West Side Story? Harbourside story? How about both?
From mid-March, the now annual Handa Opera on Sydney Harbour will once again bring the theatre outdoors, as well as adding a few fireworks, and backlighting it all with a glittering city skyline.
For sheer spectacle, the 2024 iteration of Opera Australia’s autumnal excursion will be hard to top. Classic show, dazzling setting, etcetera. Indeed, its 2019 production of West Side Story remains its most successful harbourside outing to date.
Yet, when we dive into the details, staging a full scale Broadway show on a raked, outdoor stage is no simple matter. And it’s not just the tech crew who will be going the extra mile. Australian actor Kimberley Hodgson, who will play the pivotal role of Anita, has been working hard to ensure that she is ready to deal with the various elements.
Speaking to Dance Informa after a full day of rehearsals, she says, “Being outside, at war with nature at times, is pretty challenging on top of already doing a show. I mean, it’s so incredibly scenic when it’s raining and we’re doing the numbers. It actually looks like a movie, it’s so beautiful. And quite liberating as well. But it is difficult.”
Aside from the perils of rain and wind, there is the heavily raked stage. What this requires, apart from knowing your cues and being present, is an increased level of fitness. As Hodgson duly explains, “What you can do to cope…is a lot of weight training, a lot of strength training, a lot of anaerobic cardio. So, getting ready to go up and downhill whilst singing. I have been focusing my training on that to ensure that I am capable at least to be in control of the things I can control.”
Dancers are used to the physical requirements of their art, but for the more theatre-focused Hodgson, the step-up is noteworthy. “There are so many athletic elements in the show, and the consequence of the raked stage is that it forces you to train to that level, so you can still sing and act and look like it’s easy.”
Having done the show five years ago, she is able to compare the physical impact. Now, in her early 30s, the difference is palpable. “Five years on for a performer’s body is a long time,” she notes, “especially if you’ve been working consistently. It is a real challenge for the body. This role is the most physically challenged I have probably ever been in my career so far.”

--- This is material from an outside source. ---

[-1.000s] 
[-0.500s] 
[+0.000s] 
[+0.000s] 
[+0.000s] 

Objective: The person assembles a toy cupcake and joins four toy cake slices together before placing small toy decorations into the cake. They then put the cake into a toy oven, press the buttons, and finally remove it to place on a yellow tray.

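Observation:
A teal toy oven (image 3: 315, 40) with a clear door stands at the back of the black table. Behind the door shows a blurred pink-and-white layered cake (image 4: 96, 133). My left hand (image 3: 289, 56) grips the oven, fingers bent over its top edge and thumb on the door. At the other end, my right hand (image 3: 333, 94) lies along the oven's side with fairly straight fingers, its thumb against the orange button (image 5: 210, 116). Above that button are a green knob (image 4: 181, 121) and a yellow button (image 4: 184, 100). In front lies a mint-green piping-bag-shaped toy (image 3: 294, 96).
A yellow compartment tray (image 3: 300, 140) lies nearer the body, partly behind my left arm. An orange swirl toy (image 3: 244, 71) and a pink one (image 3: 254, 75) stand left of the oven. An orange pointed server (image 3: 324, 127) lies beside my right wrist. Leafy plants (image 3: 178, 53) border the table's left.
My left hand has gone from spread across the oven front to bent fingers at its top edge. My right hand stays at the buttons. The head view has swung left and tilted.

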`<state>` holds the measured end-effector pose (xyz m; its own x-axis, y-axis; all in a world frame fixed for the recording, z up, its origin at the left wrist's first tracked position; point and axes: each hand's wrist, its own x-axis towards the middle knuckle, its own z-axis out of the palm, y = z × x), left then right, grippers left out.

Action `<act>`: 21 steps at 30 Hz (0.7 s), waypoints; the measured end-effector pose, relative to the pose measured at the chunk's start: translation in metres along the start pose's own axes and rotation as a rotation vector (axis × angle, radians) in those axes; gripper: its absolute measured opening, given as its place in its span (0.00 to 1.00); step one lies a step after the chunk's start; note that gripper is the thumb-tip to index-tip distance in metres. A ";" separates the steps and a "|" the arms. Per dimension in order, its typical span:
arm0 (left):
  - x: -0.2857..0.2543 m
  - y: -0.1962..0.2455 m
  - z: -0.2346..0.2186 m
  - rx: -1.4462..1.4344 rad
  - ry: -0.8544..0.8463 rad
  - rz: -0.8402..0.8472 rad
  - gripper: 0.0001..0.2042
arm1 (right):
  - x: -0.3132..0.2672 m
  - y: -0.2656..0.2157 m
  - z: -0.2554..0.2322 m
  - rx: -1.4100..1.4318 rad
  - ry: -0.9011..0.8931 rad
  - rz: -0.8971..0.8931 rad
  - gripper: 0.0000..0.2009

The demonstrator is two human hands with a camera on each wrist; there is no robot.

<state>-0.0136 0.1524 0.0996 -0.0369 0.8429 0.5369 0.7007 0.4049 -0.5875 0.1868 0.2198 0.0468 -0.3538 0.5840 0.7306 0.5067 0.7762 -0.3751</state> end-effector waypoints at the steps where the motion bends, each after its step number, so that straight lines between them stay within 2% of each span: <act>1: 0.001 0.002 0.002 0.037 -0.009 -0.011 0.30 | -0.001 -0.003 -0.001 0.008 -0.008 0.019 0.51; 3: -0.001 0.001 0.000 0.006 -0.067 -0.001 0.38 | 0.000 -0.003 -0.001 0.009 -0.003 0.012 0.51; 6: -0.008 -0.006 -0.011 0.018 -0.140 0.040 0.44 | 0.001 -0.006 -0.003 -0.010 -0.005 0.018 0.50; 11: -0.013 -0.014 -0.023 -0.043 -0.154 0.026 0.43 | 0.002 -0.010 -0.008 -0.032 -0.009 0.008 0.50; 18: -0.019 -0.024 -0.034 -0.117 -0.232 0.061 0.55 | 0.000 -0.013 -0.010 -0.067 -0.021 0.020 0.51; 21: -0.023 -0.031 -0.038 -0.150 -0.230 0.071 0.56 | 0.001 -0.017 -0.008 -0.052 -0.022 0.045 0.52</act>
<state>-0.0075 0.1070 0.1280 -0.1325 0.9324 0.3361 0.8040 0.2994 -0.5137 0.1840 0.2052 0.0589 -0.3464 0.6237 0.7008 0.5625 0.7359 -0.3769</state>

This is no small admission. Hodgson is already a seasoned veteran of the music theatre stage, having recently starred as Gigi in Miss Saigon. She has also played the lead in Mary Poppins, appeared in the debut run of the Australian production Fangirls, and been nominated Best Female Actor in a Supporting Role and Best Emerging Artist at the 2015 Matilda Awards for her role as Little Red Riding Hood in Into the Woods.

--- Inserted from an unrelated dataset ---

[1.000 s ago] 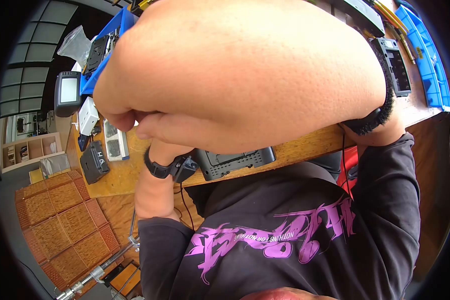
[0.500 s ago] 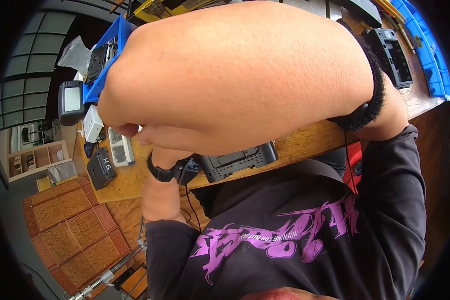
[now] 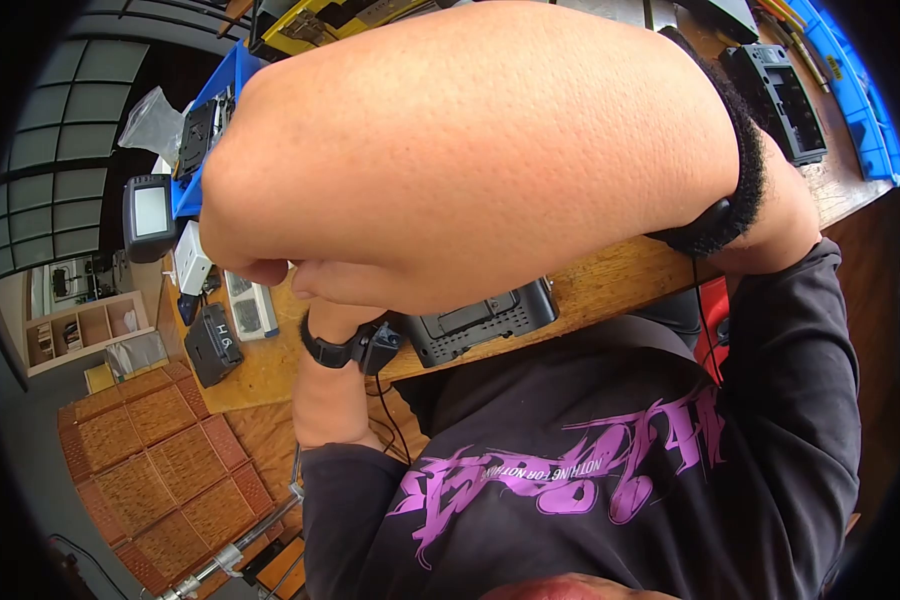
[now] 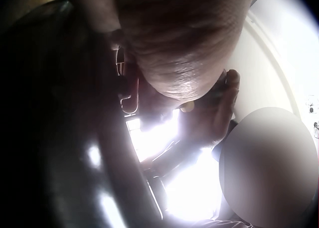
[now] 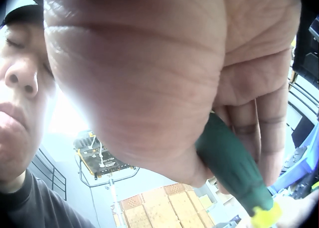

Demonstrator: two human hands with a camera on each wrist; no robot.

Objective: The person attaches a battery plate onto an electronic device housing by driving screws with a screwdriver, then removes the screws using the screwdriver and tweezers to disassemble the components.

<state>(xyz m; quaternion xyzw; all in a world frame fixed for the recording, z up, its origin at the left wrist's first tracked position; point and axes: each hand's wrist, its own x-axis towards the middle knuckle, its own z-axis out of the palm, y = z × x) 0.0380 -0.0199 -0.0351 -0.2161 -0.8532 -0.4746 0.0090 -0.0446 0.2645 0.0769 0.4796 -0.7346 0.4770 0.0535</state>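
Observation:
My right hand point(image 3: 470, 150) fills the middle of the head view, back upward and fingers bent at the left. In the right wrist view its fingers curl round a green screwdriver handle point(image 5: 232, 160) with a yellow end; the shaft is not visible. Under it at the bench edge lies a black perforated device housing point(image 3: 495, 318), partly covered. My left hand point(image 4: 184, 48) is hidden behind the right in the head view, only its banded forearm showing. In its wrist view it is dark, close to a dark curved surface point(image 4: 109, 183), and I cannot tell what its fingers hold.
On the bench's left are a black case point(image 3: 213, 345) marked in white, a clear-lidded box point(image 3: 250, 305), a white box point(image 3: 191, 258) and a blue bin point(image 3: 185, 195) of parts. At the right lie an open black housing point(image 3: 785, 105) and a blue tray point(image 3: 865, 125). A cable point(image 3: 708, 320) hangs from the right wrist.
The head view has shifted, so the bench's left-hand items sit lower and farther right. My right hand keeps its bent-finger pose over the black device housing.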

In addition to the fitness requirements of West Side Story being a (raked) step up, the show’s themes of ethnic and implied sexual violence are similarly fraught. Jets versus Sharks could be a proxy war for any of the numerous ethno-nationalist conflicts that bedevil us. Indeed, pretty lights and classic songs notwithstanding, it is hard to distance the metaphor from the bloodier truth.
For the show’s creatives, this implies a delicate diplomacy. “Even without really speaking about it, there is a layer of knowing from both the audience and the cast because it’s our lived experience,” Hodgson acknowledges. “We see it on the news, on social media, we see it everywhere. Intuitively, we are already making these connections, without it being forced upon us. Maybe this is why theatre has the capability of being as incredible as it is, because it just speaks through story.”

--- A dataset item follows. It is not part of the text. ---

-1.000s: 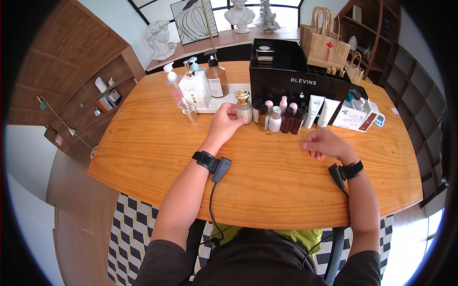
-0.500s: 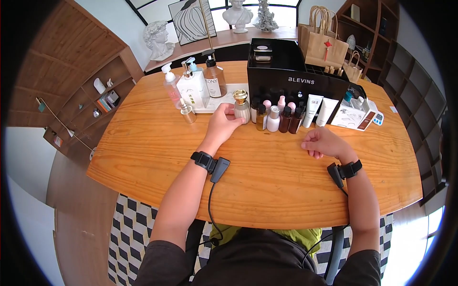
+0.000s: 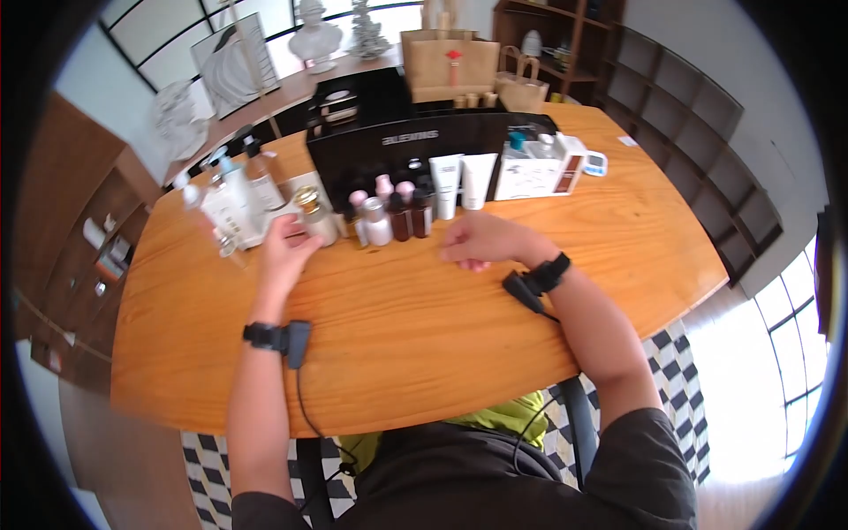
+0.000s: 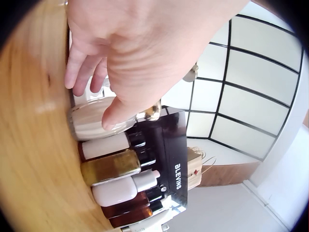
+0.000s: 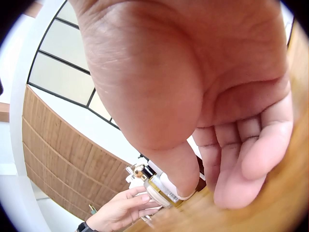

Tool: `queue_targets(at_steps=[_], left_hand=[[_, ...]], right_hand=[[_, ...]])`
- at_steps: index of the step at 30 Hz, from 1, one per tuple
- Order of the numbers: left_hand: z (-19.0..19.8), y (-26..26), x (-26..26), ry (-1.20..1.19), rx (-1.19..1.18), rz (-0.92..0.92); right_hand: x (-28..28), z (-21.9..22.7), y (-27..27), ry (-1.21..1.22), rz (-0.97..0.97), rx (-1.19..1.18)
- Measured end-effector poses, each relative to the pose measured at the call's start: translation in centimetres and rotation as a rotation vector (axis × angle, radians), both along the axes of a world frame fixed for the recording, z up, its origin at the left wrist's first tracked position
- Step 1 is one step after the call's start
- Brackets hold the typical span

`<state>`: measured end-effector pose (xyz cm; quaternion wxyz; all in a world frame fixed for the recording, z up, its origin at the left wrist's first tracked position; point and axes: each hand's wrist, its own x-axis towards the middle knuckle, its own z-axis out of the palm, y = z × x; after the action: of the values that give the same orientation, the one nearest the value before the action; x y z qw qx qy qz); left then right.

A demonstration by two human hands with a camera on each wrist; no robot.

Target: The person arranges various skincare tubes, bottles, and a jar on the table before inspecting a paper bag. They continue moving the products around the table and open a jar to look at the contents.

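Observation:
My left hand (image 3: 287, 256) is beside a ribbed glass bottle with a gold cap (image 3: 315, 216), which stands upright on the table. In the left wrist view the thumb (image 4: 113, 116) overlaps the bottle's side, and the other fingers stretch down beside it. Just right of that bottle stands a row with an amber bottle (image 4: 113, 166), a white bottle with a silver cap (image 3: 377, 223) and dark brown bottles (image 3: 401, 218). My right hand (image 3: 486, 238) hovers loosely curled and holding nothing, just in front of two white tubes (image 3: 446, 187).
A black BLEVINS case (image 3: 353, 146) stands behind the row. Pump bottles (image 3: 231, 199) and a small gold-based dropper bottle (image 3: 231, 252) are at the left. A white box (image 3: 530, 177) and a small white device (image 3: 595, 163) sit at the right of the wooden table (image 3: 389, 327).
The head view has swung to the right, so the table's things appear further left and tilted. The left hand stays by the gold-capped bottle; the right hand appears slightly closer to the tubes.

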<state>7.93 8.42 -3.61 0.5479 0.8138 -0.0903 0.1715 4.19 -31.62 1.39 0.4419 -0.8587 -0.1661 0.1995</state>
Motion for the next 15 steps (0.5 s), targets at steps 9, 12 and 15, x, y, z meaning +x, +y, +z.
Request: queue_targets(at_steps=[9, 12, 15], left_hand=[[1.8, 2.6, -2.9, 0.245, 0.159, -0.045], [2.3, 1.2, -4.1, 0.278, 0.238, -0.096], [2.6, -0.2, -5.0, 0.305, 0.311, -0.176]], right_hand=[[-0.1, 3.1, -2.8, 0.049, 0.031, -0.192], [0.2, 5.1, -6.2, -0.055, -0.175, -0.048], [0.9, 7.5, -8.3, -0.357, -0.514, 0.009]])
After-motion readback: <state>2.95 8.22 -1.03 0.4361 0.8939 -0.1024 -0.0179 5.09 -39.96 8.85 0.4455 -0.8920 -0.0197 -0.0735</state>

Closer to home, Hodgson’s role as Anita (the Puerto Rican seamstress who lives at the centre of the ensuing conflict) has its own troublesome terrain. Drilling down, she speaks with great honesty about a character whose personal and ethical dilemmas are complex and loaded.
“For me as an actor, it is hard to bear the emotional toll of this voice because I’m obviously going to be doing this a number of times [six] a week, and from a sustainable point of view, it is hard to carry that load,” she admits. “But, on a technical level, although we are honouring the story, just being in the scenes and moving from action to action is, I think, the safest and clearest way to tell the story, and to allow for the rest of it to just, you know, happen.”
Teasing out this last thread, her contention is that West Side Story does not require conscious ‘modernising’, either from a storytelling or production perspective. Indeed, she argues that simply moving the show outdoors and running it on an over-water stage with nightly fireworks and a shimmering city backdrop is all the refreshing it needs.
“The thing about Opera on the Harbour, with its scenic design and everything, is that it brings a whole new dimension. I think that in itself is a huge and wonderful revamp for a show that shouldn’t really be touched.”
Will the weather gods concur? There’s only one way to find out.
Handa Opera on Sydney Harbour’s West Side Story runs through 21 April. For tickets and more information, head to www.sydneyoperahouse.com/opera-australia/2024-season/handa-opera-on-sydney-harbour-west-side-story.
By Paul Ransom of Dance Informa.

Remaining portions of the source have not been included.